● **What the task requires**
Retype the data exactly, from its first line to the line containing "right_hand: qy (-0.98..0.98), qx", including both, and skip any picture.

● **Source information**

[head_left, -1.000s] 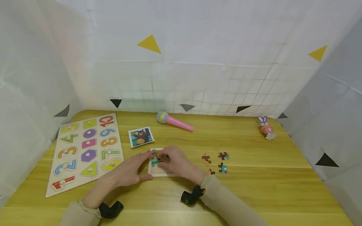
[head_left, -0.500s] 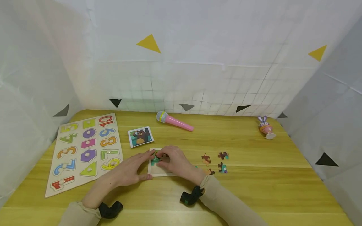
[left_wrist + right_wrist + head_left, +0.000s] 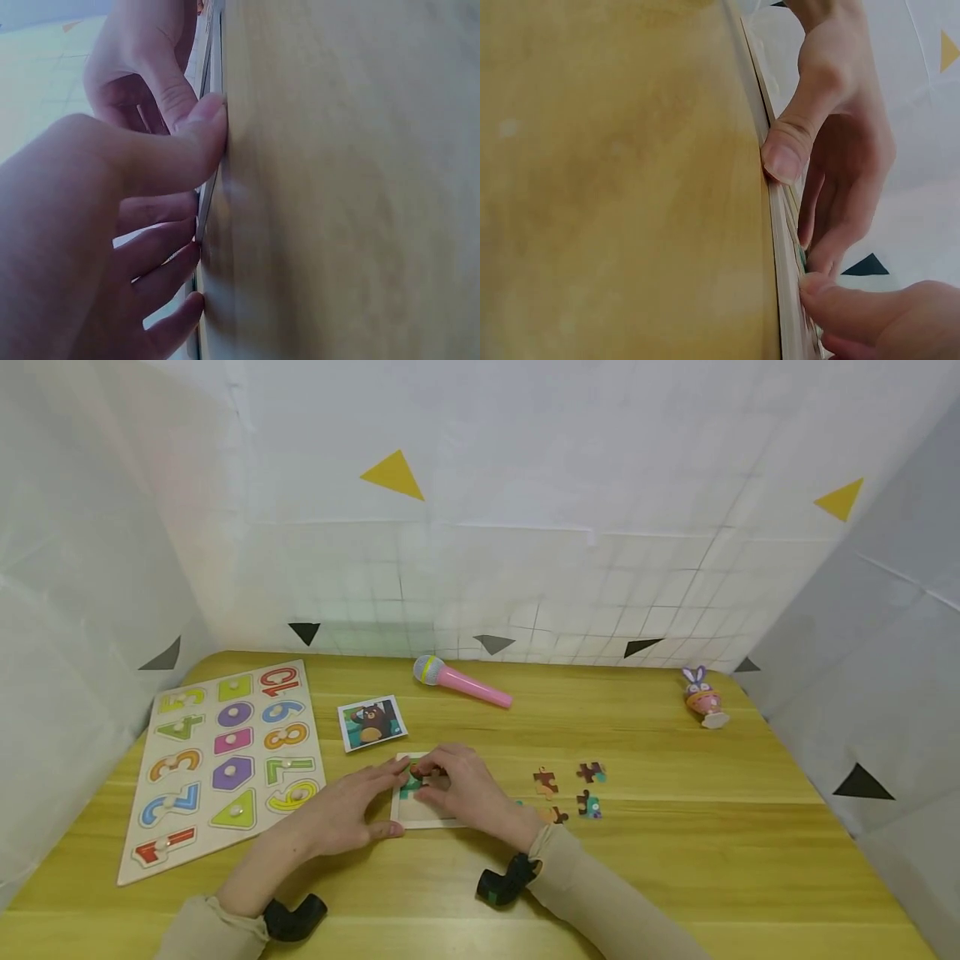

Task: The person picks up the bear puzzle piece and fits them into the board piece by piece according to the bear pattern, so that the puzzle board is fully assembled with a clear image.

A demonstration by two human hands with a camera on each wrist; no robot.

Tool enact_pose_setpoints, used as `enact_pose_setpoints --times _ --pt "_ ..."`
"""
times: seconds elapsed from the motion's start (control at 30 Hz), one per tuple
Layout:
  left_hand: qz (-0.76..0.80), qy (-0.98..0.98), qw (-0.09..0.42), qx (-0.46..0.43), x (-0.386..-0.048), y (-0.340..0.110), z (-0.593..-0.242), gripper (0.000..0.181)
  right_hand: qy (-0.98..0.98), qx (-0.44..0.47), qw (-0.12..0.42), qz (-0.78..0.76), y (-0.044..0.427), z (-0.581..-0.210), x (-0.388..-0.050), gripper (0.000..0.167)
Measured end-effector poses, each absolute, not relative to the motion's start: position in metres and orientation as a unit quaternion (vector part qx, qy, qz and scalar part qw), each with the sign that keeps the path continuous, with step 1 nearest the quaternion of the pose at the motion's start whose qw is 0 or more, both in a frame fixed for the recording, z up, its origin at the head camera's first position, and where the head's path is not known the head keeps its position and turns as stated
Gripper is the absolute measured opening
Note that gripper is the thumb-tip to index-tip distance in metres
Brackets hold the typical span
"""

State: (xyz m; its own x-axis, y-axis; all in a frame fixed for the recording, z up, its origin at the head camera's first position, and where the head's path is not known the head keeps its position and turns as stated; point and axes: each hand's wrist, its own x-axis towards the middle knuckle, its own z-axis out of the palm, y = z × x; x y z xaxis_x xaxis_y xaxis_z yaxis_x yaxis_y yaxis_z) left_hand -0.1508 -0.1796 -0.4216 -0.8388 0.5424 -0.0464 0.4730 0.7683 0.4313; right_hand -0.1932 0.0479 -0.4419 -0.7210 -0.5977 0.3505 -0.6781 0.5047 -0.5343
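Pale wood rims a small, shallow jigsaw tray (image 3: 427, 816) lying on a yellow-brown wooden desk (image 3: 750, 860), green puzzle artwork (image 3: 408, 787) showing inside. A person's bare left grip (image 3: 345, 814) rests along the tray's left side, fingers relaxed, thumb at the near corner. The right grip (image 3: 465, 787) bends over the tray, fingertips near its upper left; whether it holds a piece cannot be told. Loose brown-and-teal jigsaw pieces (image 3: 546, 782) lie at right. Beyond the tray sit a white-bordered bear card (image 3: 372, 724) and a pink toy microphone (image 3: 476, 686).
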Motion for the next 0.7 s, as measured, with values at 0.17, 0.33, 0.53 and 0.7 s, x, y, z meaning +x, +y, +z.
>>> enact_pose_setpoints --times 0.17,0.33,0.53,0.7 --pt "0.193 0.938 0.082 0.275 -0.151 -0.176 -0.422 0.07 -0.879 0.335 0.043 0.338 0.057 -0.438 -0.198 0.026" --pt "0.193 0.939 0.089 0.27 -0.151 -0.173 -0.424 0.068 -0.894 0.299 0.054 0.329 0.069 -0.435 -0.203 0.021" --pt "0.184 0.935 0.082 0.291 -0.15 -0.173 -0.424 0.065 -0.897 0.309 0.051 0.313 0.073 -0.433 -0.205 0.022" --pt "0.176 0.931 0.07 0.312 -0.149 -0.173 -0.424 0.06 -0.895 0.311 0.054 0.314 0.073 -0.432 -0.205 0.023"
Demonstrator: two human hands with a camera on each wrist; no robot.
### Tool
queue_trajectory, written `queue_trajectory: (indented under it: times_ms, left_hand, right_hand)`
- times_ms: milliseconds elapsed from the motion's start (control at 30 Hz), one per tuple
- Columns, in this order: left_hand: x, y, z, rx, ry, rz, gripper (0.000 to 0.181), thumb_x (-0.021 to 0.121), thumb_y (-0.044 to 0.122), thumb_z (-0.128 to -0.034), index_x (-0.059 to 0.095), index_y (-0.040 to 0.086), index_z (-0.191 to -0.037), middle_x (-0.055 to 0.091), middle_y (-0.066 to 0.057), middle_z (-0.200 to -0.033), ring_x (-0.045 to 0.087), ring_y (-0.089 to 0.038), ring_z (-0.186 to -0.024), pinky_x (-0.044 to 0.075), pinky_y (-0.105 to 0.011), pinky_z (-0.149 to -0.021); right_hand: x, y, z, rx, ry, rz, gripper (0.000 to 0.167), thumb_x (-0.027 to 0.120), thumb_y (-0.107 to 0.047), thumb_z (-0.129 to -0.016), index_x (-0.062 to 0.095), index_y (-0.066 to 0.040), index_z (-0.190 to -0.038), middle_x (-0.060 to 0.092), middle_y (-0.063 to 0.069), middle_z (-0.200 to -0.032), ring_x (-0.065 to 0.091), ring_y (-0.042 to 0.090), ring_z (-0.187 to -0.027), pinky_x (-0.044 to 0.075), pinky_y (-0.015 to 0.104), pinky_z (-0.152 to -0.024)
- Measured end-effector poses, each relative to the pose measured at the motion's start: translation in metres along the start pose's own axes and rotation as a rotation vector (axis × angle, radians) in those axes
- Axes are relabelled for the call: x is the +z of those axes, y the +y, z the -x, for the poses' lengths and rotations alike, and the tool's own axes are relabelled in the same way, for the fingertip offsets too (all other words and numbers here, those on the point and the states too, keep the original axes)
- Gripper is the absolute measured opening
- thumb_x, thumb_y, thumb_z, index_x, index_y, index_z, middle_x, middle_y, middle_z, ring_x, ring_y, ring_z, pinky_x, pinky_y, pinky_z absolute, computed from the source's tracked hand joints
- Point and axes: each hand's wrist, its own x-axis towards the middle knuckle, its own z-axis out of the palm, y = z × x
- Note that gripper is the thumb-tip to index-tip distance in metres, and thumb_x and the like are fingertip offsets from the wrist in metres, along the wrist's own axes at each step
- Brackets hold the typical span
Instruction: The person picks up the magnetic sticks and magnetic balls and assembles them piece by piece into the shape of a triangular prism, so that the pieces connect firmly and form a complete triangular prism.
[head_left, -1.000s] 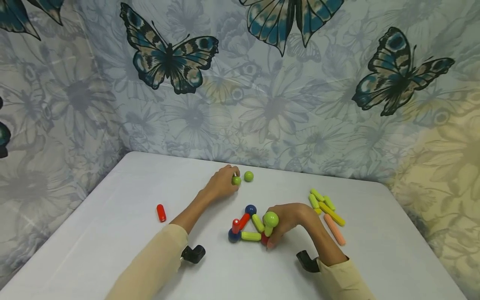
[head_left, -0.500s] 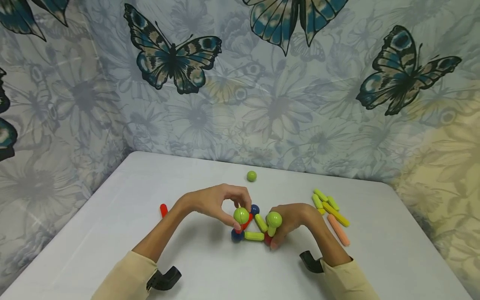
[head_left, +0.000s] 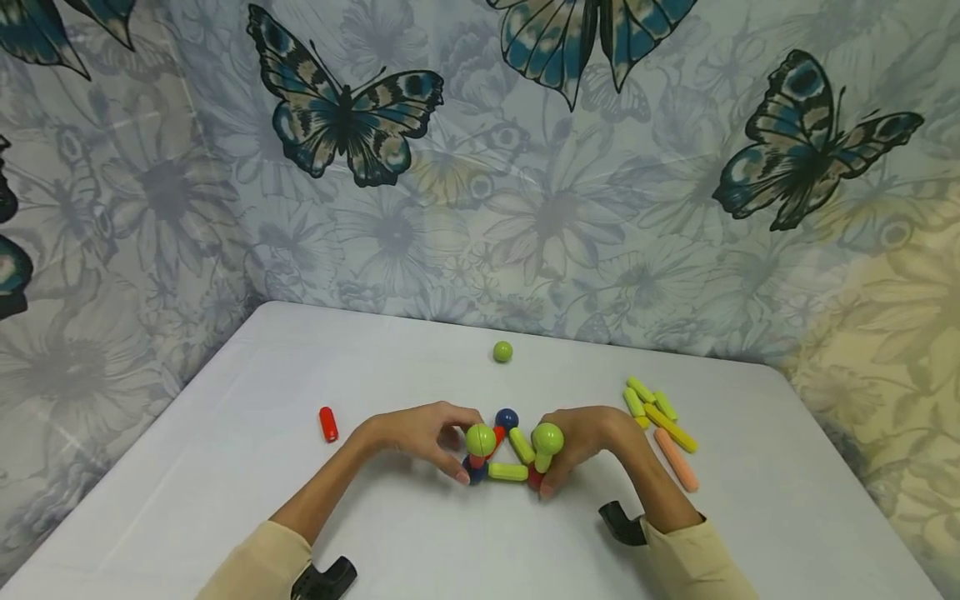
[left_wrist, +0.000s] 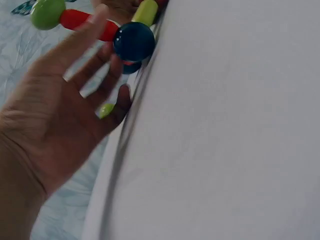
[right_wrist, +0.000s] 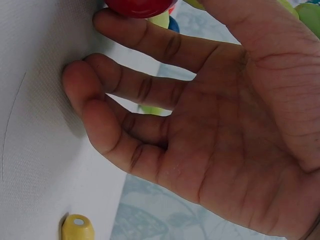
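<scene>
In the middle of the table stands a shape of magnetic sticks and balls. My left hand (head_left: 431,433) has its thumb and fingers around the blue ball (left_wrist: 134,42) at the near-left corner. From that ball rises a red stick (left_wrist: 80,21) topped by a green ball (head_left: 480,440). My right hand (head_left: 581,442) holds the red ball (right_wrist: 142,6) at the near-right corner between thumb and index finger; its other fingers curl loosely. Above it, another green ball (head_left: 547,438) tops a light green stick. A second blue ball (head_left: 507,418) forms the back corner.
A loose green ball (head_left: 502,352) lies toward the back edge of the table (head_left: 405,333). A red stick (head_left: 328,424) lies at the left. On the right are several light green and yellow sticks (head_left: 671,427) and an orange stick (head_left: 677,459). Butterfly-patterned cloth hangs behind.
My left hand has brought a green ball from the back to the top of the red stick, then moved down to the blue ball below. My right hand stays on the red ball.
</scene>
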Motion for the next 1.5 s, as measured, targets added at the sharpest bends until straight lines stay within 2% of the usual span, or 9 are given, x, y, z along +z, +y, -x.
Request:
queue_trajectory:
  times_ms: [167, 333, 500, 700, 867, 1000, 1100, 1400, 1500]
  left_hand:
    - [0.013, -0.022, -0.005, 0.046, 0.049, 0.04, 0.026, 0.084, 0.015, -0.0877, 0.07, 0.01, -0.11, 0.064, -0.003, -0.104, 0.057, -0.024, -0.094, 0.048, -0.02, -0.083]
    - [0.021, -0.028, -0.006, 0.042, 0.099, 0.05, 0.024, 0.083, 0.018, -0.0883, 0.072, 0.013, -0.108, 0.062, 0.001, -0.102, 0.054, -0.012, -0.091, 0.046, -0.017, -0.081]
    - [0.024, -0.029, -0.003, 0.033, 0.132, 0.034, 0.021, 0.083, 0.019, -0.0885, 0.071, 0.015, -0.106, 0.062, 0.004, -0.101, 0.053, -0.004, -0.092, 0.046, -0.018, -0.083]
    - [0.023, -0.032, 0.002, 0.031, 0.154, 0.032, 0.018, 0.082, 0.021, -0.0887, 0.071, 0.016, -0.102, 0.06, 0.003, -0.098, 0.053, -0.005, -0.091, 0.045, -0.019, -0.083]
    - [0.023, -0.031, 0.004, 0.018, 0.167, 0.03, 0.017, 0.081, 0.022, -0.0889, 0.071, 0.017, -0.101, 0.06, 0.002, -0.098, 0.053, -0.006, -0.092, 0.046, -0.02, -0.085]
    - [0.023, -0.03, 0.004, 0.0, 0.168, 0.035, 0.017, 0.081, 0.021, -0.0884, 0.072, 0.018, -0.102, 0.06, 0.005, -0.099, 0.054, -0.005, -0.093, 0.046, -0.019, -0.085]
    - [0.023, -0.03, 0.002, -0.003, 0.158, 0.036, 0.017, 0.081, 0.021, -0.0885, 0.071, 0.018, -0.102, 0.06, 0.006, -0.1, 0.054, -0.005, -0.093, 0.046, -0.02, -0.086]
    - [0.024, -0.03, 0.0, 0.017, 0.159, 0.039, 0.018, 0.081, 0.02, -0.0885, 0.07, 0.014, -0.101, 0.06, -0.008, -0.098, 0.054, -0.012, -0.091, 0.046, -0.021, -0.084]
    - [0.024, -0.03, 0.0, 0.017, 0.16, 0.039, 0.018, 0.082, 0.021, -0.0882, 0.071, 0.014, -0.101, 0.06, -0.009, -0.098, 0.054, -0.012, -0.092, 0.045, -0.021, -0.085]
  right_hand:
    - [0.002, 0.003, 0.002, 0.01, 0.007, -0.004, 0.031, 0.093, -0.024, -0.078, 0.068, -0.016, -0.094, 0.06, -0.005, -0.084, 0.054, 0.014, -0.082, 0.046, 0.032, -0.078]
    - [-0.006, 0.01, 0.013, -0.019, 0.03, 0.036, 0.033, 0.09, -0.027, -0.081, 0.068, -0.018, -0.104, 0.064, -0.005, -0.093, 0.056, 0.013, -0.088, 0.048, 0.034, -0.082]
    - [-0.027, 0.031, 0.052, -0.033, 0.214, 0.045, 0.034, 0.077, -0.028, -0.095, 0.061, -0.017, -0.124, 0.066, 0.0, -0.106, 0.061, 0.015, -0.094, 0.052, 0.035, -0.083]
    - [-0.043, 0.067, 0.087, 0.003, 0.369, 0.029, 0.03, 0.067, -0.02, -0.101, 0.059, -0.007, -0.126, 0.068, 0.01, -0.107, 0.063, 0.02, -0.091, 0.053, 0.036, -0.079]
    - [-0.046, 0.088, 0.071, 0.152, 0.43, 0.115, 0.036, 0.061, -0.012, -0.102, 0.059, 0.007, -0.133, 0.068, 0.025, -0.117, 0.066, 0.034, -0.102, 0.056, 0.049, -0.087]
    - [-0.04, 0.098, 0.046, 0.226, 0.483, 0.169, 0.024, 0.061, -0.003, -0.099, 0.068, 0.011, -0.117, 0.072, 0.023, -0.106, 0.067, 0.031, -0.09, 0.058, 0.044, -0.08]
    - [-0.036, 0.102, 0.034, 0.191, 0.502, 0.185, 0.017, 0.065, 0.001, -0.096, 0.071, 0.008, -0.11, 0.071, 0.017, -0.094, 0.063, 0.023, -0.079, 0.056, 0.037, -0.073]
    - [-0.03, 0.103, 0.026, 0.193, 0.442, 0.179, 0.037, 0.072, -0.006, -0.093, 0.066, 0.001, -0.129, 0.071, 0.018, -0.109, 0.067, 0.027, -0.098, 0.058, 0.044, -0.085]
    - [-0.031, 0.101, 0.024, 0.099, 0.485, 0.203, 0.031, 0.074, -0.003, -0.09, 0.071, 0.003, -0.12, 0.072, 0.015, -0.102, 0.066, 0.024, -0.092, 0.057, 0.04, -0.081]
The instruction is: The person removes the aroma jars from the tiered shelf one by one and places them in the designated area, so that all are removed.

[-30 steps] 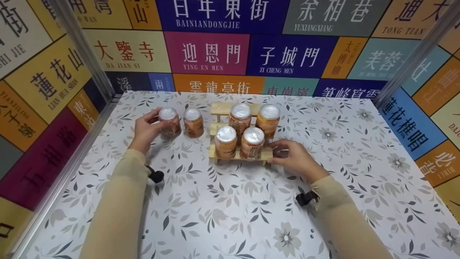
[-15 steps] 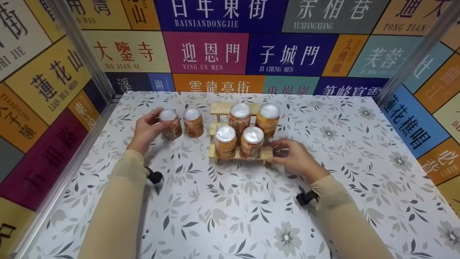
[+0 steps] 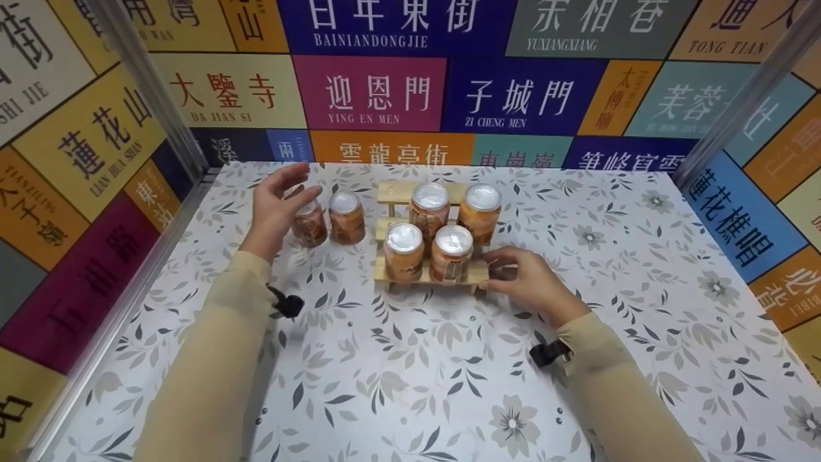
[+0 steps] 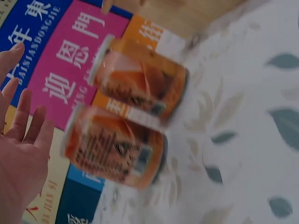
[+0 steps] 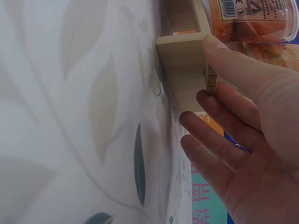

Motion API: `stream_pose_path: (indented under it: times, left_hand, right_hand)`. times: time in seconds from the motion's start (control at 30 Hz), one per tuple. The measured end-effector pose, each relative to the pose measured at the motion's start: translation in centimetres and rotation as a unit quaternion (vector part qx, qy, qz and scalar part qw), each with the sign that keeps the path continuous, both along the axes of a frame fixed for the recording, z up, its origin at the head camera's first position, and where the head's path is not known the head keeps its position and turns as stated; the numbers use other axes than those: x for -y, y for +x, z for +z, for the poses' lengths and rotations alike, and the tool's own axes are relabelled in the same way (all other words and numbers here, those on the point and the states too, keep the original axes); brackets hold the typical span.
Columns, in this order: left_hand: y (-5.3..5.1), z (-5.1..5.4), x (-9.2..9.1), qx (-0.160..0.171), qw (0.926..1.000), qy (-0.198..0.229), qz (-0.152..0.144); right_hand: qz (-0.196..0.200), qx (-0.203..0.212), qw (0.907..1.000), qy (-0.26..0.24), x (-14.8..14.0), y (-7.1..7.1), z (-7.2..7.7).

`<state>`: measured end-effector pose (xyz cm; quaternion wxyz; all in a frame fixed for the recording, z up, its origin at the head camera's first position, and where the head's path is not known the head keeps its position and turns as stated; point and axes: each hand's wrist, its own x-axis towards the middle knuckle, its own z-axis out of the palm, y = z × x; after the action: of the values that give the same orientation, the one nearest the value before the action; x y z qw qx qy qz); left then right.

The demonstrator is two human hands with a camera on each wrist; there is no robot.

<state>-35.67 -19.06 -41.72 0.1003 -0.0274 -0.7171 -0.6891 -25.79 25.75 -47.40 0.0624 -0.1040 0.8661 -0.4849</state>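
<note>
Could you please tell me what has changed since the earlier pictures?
The left hand has let go of the leftmost can and lifted clear, leaving it standing on the table. The right hand still pinches the wooden rack; its four cans and the neighbouring can stay put.

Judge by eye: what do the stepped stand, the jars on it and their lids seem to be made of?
Stepped stand: probably wood with a dull, unpainted finish, from its pale tan boards.
Jars: perhaps clear plastic with glossy printing, as a transparent rim shows in the right wrist view; glass isn't ruled out.
Lids: likely metal or foil, shiny, given silvery, uneven reflections.
</note>
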Motion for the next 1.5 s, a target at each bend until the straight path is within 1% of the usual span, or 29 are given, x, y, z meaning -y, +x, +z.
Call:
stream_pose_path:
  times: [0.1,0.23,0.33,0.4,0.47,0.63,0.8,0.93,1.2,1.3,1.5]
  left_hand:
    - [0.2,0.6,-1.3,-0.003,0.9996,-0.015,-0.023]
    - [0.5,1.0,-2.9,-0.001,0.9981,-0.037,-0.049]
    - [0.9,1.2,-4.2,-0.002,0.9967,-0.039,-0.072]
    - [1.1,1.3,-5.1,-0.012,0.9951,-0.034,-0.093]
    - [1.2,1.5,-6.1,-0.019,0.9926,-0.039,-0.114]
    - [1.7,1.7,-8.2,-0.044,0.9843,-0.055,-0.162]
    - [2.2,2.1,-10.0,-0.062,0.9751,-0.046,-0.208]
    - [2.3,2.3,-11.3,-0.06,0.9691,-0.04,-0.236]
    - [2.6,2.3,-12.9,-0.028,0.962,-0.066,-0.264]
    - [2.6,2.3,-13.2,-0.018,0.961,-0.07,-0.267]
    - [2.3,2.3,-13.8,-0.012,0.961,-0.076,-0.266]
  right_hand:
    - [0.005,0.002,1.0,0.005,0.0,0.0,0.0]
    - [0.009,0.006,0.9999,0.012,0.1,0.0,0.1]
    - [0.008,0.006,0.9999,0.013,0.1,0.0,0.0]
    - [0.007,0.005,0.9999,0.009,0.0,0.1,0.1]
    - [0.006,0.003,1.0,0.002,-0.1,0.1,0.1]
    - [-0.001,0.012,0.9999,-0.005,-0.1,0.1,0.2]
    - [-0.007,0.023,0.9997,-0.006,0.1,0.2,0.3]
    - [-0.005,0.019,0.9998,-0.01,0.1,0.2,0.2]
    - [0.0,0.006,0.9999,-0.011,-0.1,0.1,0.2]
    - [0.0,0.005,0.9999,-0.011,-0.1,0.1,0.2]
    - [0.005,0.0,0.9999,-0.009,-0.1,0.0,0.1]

● **Problem solution**
[head_left, -1.000s] 
[head_left, -0.500s] 
[left_wrist + right_wrist + head_left, +0.000s] 

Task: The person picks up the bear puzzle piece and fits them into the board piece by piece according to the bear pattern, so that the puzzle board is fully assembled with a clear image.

A demonstration by two human hands with a camera on each wrist; no robot.

Tool enact_pose_setpoints, used as `enact_pose_setpoints --times _ --pt "_ ..."`
"""
times: seconds elapsed from the motion's start (control at 30 Hz), one per tuple
Layout:
  left_hand: qz (-0.76..0.80), qy (-0.98..0.98), qw (-0.09..0.42), qx (-0.46..0.43), x (-0.386..-0.048), y (-0.340..0.110), z (-0.593..-0.242), gripper (0.000..0.181)
  right_hand: qy (-0.98..0.98), qx (-0.44..0.47), qw (-0.12..0.42), qz (-0.78..0.76), y (-0.044..0.427), z (-0.581..-0.210), x (-0.388..-0.050), gripper (0.000..0.167)

The complete output has now been given.